AWS connection timeout when running Spark job on EMR AWS connection timeout when running Spark job on EMR hadoop hadoop

AWS connection timeout when running Spark job on EMR


TLDR: The property you need to set is fs.s3.maxConnections in the emrfs-site.xml configuration file. It defaults to 50. We were getting exactly the same error/stack trace as you, so I set it to 5000, which fixed the problem and had no ill effects.

From what I can tell, the root cause is InputFormat implementations that do not properly use try...finally to ensure that connections get closed when an exceptions are thrown. Notably, older versions of Hive, including v1.2.1 that Spark is compiled against, exhibit this bug. Hive 2.x massively refactors OrcInputFormat, though I haven't verified that the bug is fixed, nor do I know if/when/how you can compile Spark against Hive 2.x.

The workaround increases the size of the connection pool, as suggested in another answer, but both the property and its location are quite different than in the "classic" S3 filesystems (s3/s3a/s3n).
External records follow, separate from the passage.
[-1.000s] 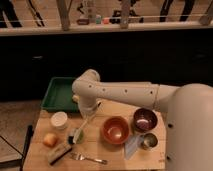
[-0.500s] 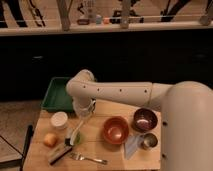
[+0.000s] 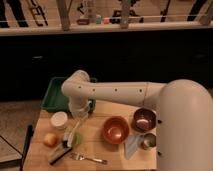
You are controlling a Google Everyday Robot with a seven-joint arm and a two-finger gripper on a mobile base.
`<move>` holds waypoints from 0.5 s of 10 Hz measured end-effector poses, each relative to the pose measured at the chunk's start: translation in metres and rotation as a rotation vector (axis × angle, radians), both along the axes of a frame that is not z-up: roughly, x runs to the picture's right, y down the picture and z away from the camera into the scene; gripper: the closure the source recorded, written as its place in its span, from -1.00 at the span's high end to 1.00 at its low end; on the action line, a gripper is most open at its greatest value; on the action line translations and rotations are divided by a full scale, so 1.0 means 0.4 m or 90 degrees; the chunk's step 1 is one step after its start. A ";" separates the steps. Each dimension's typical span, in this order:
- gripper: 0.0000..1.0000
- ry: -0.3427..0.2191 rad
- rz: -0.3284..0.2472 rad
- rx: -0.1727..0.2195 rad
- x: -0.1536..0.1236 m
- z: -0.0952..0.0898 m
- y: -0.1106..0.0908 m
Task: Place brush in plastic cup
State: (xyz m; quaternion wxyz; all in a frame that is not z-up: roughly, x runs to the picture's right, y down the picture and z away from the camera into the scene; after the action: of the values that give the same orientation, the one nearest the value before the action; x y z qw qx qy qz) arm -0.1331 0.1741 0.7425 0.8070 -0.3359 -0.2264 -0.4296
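Brush (image 3: 73,131) leans as a pale slanted stick under the gripper (image 3: 76,121), its lower end dropping toward the cup (image 3: 76,139) at the table's left front. Whether the fingers are apart or clamped on the handle cannot be told; the wrist hides them. The dark head cannot be made out either, so it is unclear whether the lower end is inside the cup or just beside it.

The cup, light green and low, stands on the table (image 3: 95,147) just right of the scrubber (image 3: 58,153), which lies tilted near the front edge. Left of the cup sits an orange (image 3: 50,139), and behind it a white cup (image 3: 59,119), close to the wrist. A fork (image 3: 89,158) lies in front of the cup, pointing right.

The arm (image 3: 115,92) reaches in from the right, bends at a rounded elbow above a green tray (image 3: 54,96) at the table's back left, and turns down to the gripper.

Further right stand an orange bowl (image 3: 116,129), a dark red bowl (image 3: 144,119) behind it, and a metal cup (image 3: 146,141) on a pale cloth (image 3: 131,145).
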 end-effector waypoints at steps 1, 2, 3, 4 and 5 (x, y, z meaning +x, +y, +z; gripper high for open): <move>-1.00 0.003 0.005 0.004 0.007 -0.005 -0.013; -1.00 0.003 0.006 0.007 0.015 -0.012 -0.024; -1.00 0.001 0.006 0.009 0.013 -0.017 -0.030; -1.00 -0.001 0.004 0.010 0.012 -0.022 -0.035; -1.00 -0.001 0.005 0.010 0.016 -0.024 -0.040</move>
State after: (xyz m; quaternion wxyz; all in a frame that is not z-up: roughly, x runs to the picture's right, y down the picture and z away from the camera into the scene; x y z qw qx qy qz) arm -0.1268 0.1582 0.7327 0.8110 -0.3280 -0.2251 -0.4289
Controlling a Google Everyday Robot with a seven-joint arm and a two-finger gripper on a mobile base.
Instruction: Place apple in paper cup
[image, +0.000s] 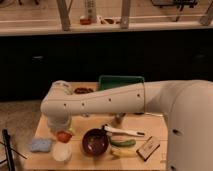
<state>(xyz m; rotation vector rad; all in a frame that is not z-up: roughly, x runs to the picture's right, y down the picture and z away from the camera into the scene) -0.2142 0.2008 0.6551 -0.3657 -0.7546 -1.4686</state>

Of course, this isn't documented anywhere and required decompilation of the emrfs jar to tease out...


I don't use EMRFS, but I do know the other spark/hadoop S3 clients all use a pool of http connections for their requests to S3, and "timeout waiting for pool" messages invariably means "pool isn't big enough". See if you can find out what the emrfs options are for increasing that pool size. You will need at least one for every worker thread running in your process, and I'd double it in the hope that emrfs parallelises block uploads the way the s3a client does.